What I am concerned about?
Here are some things you may be concerned about:
How to make your baby get used to solids
You may need to pay attention to time, diets and tools for future meals.
- The appropriate time. If you are breastfeeding your baby, everything should be done when your milk supply is at the lowest (most women usually have less milk in the late afternoon or early evening). On the other hand, if your baby seems hungry in the morning, you can give your baby solid foods at this time.
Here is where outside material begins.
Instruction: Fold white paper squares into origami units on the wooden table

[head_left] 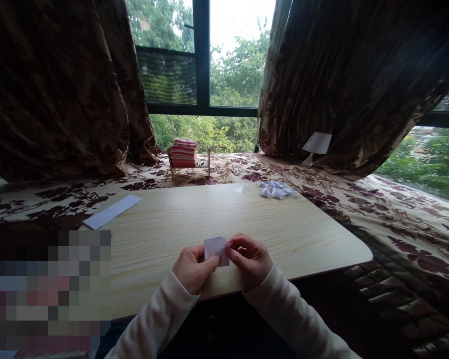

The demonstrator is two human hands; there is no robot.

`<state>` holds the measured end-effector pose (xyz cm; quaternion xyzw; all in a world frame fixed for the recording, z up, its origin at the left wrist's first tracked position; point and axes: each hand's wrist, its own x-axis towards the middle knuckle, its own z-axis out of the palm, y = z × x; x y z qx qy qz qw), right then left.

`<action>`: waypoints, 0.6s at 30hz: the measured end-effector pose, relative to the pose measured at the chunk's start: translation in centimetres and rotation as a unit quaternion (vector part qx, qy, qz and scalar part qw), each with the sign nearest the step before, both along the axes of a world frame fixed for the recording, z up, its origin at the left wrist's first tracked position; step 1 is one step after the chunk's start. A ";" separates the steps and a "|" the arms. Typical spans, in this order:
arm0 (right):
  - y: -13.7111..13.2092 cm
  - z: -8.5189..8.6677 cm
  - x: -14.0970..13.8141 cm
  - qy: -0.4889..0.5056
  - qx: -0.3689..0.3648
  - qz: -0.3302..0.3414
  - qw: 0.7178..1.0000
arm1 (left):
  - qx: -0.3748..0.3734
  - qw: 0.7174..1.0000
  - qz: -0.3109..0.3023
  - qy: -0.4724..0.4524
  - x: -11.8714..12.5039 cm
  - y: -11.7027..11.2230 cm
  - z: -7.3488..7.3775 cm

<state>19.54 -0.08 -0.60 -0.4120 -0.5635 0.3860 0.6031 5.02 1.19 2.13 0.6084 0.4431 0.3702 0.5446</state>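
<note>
A small piece of white paper is held up between both hands, above the near edge of the wood-grain table. My left hand grips its lower left part, thumb lying across the front. With thumb and forefinger, my right hand pinches the sheet's right edge. Fingers behind the paper are hidden. Several folded white paper pieces lie in a cluster at the table's far right. One small white paper triangle rests on its own to their left.
A long white paper strip lies at the table's left edge. Beyond the table, a small wooden rack holds a stack of folded pink-and-white cloths. A white lamp stands by the right curtain. Blurred blocks cover the lower left.
</note>
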 end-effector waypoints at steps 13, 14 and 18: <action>-0.3 0.2 0.3 -0.134 0.165 -0.049 0.976 | 0.010 0.998 -0.016 0.065 -0.1 0.1 0.1; -0.4 0.2 0.3 -0.151 0.181 -0.060 0.970 | 0.012 0.997 -0.016 0.069 -0.2 0.1 0.1; -0.9 0.1 0.4 -0.222 0.230 -0.117 0.940 | 0.017 0.998 -0.018 0.065 -0.2 0.1 0.0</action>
Start with one meal a day, then increase with breakfast and dinner for the next month.
- Create fun for baby: if you start to prepare food for your baby at 5 pm but find that they did not want to eat, you do not need to feed your baby as your plan. You can not try to let your infant eat when theyare tired or upset. Please arrange the meal when your child is awake and happy. Do not overfeed your baby. Be prepared to build a long-term process to help them build healthy habits when you wean them.
- Do not overfeed your baby: start with an appetizer with a small amount of formula or breast milk. That way, they canbegin to experience new dishes and will not feel bored with these items.
- Get ready for a long process when feeding: Do not cook food quickly because you are busy. Feeding is a process that takes longer, so be sure that you can spend a lot of time for this.
- Play the role of support: if you give your baby a chance to finish the meal, they will eat much more quickly. Before trying to put food in their mouth, put some food on the table or high chair tray and give them a chance to look at, hydromassage, crush, grind, maybe even taste the dish.
- Start by attracting your baby: some first meal are not needed meals but they are simply the prelude for your child to get used to food for weaning time. Please surf some food through baby’s lip and give your infant a little time to react. If your child find suitable flavor, they may open mouth wider to eat next time. Then you can give the spoon deeper in their mouth to help your baby swallow more easily. Be careful not to put the spoon too deep which can make your baby choke.
- Know when to stop: you should never force the baby to continue the meal when they lose interest. Depending on the signs, you can know if your baby wants to stop eating, including crying, turning, mouth shut, releasing or throwing food around.
- Weaning food: everyone agrees that the first perfect liquid food for baby is breast milk. But which does the first weaning food fit most babies? You can feed your baby cereal, fruits and vegetables. Please seek the advice of a pediatrician to select first weaning food which is suitable for your child.
Remember that you will not be able to accurately assess their feelings when you first try new dishes. Most babies are beginning to shut their mouth whether they enjoy with food, especially with spicy sour dishes or not. Let’s focus on the response of the baby if you want to try to feed your baby the second time.
Hello Health Group does not provide medical advice, diagnosis or treatment.
Review Date: August 11, 2016 | Last Modified: March 26, 2019
Murkoff, Heidi. What to Expect, The First Year. New York: Workman Publishing Company, 2009. Print version. Page 311-344.